● **About this task**
Produce word for word the lines of the data below running from the one that has "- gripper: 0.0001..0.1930" to the one that has "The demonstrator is", inclusive, and no others.
Start of Source data
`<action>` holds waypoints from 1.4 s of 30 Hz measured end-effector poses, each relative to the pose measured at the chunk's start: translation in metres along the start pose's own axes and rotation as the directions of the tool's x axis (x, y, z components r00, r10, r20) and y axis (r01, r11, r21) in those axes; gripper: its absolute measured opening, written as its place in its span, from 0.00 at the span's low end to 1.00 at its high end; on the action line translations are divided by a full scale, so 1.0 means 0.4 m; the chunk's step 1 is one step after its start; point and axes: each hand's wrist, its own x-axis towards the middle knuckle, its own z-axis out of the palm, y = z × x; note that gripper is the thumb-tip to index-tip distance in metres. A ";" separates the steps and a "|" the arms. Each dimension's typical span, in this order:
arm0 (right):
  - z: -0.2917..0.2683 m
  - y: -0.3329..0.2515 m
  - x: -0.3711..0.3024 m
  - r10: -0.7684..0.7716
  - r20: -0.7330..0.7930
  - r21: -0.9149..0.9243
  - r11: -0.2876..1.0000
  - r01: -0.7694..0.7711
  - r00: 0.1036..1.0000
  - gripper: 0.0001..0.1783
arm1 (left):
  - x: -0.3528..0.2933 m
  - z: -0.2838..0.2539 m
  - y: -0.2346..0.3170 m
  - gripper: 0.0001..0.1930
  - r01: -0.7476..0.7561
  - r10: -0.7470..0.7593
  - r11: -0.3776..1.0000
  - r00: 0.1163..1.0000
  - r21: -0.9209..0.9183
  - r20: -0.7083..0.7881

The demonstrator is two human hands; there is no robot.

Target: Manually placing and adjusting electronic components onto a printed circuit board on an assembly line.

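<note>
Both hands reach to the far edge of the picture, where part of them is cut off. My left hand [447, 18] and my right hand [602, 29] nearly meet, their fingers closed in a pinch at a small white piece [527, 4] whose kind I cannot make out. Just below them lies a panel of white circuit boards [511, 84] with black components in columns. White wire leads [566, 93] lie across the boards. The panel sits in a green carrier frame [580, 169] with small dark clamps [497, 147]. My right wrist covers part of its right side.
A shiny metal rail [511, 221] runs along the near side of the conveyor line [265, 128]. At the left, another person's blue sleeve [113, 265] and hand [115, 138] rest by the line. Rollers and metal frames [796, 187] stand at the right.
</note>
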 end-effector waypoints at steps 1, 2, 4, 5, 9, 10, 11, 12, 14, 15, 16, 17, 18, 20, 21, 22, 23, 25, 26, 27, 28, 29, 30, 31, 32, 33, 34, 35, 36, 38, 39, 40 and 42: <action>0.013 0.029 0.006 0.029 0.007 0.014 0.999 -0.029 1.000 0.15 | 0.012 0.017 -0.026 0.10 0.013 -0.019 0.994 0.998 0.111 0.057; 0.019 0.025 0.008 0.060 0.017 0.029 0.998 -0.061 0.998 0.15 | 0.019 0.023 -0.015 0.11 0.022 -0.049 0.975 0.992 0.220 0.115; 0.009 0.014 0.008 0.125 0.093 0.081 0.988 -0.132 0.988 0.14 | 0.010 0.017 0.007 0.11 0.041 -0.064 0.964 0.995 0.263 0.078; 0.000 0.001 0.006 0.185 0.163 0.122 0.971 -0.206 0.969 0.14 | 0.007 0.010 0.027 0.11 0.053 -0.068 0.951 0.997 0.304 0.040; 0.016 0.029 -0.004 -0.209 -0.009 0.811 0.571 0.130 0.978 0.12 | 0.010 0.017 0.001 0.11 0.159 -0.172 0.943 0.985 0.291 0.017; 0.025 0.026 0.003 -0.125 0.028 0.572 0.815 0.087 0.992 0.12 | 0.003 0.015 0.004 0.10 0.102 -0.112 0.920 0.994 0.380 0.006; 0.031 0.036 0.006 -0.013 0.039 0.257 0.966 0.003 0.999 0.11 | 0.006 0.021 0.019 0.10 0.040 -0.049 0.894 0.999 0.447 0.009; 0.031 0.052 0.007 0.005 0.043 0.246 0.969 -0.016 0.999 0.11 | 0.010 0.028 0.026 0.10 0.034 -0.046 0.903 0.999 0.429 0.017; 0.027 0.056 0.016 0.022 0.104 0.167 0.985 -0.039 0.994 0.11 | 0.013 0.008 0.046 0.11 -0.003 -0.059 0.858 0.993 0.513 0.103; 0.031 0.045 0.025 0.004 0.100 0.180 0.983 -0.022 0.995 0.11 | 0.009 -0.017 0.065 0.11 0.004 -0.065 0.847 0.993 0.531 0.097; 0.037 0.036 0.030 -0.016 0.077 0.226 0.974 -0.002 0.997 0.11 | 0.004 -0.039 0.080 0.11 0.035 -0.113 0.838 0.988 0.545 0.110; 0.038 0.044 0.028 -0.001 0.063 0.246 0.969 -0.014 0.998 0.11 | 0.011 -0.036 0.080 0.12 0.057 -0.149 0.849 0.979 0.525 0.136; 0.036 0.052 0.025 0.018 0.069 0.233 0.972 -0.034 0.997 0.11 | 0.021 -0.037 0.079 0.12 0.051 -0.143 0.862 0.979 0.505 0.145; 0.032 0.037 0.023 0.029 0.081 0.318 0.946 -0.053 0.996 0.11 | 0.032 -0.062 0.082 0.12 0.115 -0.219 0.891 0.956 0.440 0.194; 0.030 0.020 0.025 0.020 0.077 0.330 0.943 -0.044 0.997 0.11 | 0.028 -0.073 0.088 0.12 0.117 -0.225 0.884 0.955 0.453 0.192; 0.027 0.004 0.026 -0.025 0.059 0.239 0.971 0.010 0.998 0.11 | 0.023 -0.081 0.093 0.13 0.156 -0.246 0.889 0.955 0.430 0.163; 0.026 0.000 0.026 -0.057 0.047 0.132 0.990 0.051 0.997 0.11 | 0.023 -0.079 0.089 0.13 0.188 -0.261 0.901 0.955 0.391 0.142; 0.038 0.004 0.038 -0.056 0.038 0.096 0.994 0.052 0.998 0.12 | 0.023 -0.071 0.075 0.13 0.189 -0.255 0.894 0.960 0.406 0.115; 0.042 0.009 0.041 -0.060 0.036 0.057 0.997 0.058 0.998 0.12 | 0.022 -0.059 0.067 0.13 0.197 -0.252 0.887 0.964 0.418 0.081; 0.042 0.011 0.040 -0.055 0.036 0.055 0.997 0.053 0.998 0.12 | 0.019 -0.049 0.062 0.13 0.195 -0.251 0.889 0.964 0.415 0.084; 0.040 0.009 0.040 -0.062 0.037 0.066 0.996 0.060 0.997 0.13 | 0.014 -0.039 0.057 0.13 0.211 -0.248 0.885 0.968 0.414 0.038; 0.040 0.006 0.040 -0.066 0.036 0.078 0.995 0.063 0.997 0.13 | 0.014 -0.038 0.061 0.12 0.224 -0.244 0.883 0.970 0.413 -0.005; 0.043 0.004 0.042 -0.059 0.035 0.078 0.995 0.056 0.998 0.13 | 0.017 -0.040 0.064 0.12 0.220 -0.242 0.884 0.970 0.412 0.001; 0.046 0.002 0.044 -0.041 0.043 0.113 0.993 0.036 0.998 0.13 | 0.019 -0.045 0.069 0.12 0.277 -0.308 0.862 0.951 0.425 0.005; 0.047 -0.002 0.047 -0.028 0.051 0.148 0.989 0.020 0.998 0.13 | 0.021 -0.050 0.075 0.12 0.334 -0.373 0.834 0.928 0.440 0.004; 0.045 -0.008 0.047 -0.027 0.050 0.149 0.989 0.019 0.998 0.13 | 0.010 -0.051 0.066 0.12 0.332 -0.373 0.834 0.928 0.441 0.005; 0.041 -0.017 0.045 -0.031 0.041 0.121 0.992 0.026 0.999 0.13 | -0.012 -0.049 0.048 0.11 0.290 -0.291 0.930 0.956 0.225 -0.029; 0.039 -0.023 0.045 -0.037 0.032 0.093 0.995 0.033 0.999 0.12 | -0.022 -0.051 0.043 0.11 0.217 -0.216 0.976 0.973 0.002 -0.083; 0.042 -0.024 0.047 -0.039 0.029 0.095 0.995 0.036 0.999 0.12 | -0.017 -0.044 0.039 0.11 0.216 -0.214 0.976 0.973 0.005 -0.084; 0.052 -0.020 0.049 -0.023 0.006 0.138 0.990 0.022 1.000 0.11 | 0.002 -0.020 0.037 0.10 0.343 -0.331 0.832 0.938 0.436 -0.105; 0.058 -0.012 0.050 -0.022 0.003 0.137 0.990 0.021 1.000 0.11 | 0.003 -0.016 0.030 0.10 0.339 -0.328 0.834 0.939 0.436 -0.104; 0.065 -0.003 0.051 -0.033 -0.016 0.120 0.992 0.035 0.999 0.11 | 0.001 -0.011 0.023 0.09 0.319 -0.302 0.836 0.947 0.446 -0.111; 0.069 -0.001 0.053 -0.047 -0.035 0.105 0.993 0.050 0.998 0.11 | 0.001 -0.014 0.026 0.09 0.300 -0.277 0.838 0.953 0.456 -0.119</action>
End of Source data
● **Completed exercise**
  - gripper: 0.0001..0.1930
  - r01: -0.7476..0.7561
  - r10: -0.7470..0.7593
  - r11: -0.3776..1.0000
  - r00: 0.1163..1.0000
  - r21: -0.9209..0.9183
  - r20: -0.7083..0.7881

The demonstrator is two human hands; there is no robot.

The exercise is now complete.